Светлый фон

 

ГОРАЛИК. Это был какой год, когда вы начали с Некодом про это говорить? Примерно.

 

ЗИНГЕР. Я думаю, что 1980-й, наверное, или 1981-й. С годами у меня постоянная проблема, как вы уже поняли, когда я сказала про 1987-й вместо 1978-го. Во мне как-то хронология очень слабо укореняется. Я какие-то даты очень хорошо помню, например годы рождения, и к ним мне обычно приходится прибавлять энное количество лет жизни. Или наоборот вычитать из нынешнего года год рождения, чтоб понять, сколько кому-то лет. Впрочем, нынешний год тоже не слету вспоминается.

 

ГОРАЛИК. Но это все было до перестройки?

 

ЗИНГЕР. Да, безусловно. Но понятно было, что уехать совершенно невозможно. Документы не принимали, поскольку желающих уехать из СССР быть не должно. И тут мы узнали, что в прибалтийских республиках документы принимают. И решили переехать и поменять свою комнату на какое-нибудь жилье в Прибалтике. Мы сначала хотели в Таллинн, но ввязались в какую-то безнадежную историю. Была маленькая однокомнатная квартира, на которой висел судебный процесс. И, вроде бы, дело было правое и все было понятно, но процесс эта женщина не выиграла. А мы получили свой первый опыт судопроизводства и поняли, насколько это темно и мрачно. Тогда мы решили переехать в Ригу и преуспели в этом. Поменяли свою комнату в коммуналке на небольшую двухкомнатную квартиру на улице Ленина, которая теперь уже как-то иначе называется. И там мы оказались связаны с сионистским подпольем. Просто потому, что нам кто-то из знакомых дал телефон кого-то из своих знакомых. И там с нами стали происходить всякие метаморфозы, потому что, во-первых, мы начали учить иврит. Во-вторых, моя полуосознанная религиозность начала искать некую форму, и мы начали соблюдать все, что полагается соблюдать правоверным евреям.
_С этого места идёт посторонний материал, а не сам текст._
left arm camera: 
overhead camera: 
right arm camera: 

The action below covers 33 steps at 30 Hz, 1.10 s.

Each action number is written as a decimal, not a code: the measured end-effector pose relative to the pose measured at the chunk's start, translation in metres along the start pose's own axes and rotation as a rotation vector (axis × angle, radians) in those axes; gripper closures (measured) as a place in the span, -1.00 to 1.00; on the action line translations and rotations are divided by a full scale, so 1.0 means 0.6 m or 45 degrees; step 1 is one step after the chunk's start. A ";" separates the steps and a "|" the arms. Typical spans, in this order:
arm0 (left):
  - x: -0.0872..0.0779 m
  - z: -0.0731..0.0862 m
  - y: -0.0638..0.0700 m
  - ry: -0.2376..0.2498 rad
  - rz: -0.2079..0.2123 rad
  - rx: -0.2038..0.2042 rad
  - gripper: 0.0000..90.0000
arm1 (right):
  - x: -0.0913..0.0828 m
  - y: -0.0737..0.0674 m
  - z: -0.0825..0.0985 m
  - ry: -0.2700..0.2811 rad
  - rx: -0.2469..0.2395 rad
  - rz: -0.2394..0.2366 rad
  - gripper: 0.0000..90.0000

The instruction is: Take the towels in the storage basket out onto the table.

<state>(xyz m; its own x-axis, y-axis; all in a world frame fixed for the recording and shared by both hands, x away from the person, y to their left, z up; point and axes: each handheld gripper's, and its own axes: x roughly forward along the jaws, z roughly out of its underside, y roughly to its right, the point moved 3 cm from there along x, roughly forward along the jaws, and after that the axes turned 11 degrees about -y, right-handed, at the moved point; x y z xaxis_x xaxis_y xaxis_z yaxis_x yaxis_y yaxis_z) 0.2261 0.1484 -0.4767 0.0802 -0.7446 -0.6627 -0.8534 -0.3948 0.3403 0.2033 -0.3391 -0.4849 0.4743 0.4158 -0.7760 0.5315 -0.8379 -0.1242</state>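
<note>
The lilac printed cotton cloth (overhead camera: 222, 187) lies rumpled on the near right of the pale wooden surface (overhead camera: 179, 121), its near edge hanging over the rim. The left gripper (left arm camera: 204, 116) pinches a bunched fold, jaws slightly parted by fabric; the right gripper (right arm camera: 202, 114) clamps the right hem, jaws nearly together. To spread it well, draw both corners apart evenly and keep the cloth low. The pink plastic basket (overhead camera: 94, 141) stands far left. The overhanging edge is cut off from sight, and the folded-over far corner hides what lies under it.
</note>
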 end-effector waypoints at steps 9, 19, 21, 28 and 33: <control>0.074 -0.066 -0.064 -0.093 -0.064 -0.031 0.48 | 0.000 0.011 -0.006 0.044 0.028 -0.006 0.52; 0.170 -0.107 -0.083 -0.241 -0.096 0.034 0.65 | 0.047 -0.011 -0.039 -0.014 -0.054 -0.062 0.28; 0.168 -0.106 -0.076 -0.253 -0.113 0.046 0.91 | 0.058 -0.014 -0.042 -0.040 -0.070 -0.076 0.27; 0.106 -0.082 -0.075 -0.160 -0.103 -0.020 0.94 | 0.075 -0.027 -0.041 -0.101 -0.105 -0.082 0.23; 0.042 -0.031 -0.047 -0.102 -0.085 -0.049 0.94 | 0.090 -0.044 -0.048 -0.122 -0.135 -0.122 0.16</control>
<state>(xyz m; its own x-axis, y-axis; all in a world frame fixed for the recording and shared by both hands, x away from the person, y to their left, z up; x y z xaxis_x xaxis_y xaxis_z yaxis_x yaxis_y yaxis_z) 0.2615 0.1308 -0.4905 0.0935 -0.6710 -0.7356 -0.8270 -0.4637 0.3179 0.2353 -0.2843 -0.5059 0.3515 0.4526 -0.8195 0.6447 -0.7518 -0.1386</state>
Когда мы впервые отправились на поиски рижской синагоги (это было еще до всего, до знакомства с сионистским подпольем и до возвращения к религии), мы шли нецелеустремленно, гуляючи и глядя по сторонам, но держа в уме цель нашей прогулки. Вдруг откуда ни возьмись выпрыгнул на нас странный тип и поинтересовался, дыша перегаром и с сильным латышским акцентом, что мы ищем. «Синагогу», – ответили мы. «А! Я знаю, где это! – радостно засмеялся он. – Пойдемте, я вас отведу». Нам не очень хотелось, чтоб он нас куда-то отводил, но отказываться было неловко и мы пошли следом. Пару раз он приводил нас в какие-то дворы к каким-то дверям и каждый раз просил бакшиш – десять копеек. «Синагога – это же еврейская церква! Как же, знаю, знаю, я там работал, крышу чинил и упал оттуда», – приговаривал он и подпрыгивал впереди, постоянно оборачиваясь к нам, чтоб не упустить нас. Непонятно было, как ему удавалось подпрыгивать и покачиваться одновременно. У нас не было лишних десяти копеек, и очень хотелось отделаться от нашего провожатого. К тому же у нас возникло стойкое подозрение, что упав однажды с той крыши, наш спутник решил, что весь народ ему задолжал, если не по трешке, то хотя бы по рублю. Пожалуй, самым странным в этой истории было то, что в итоге он все же привел нас к синагоге.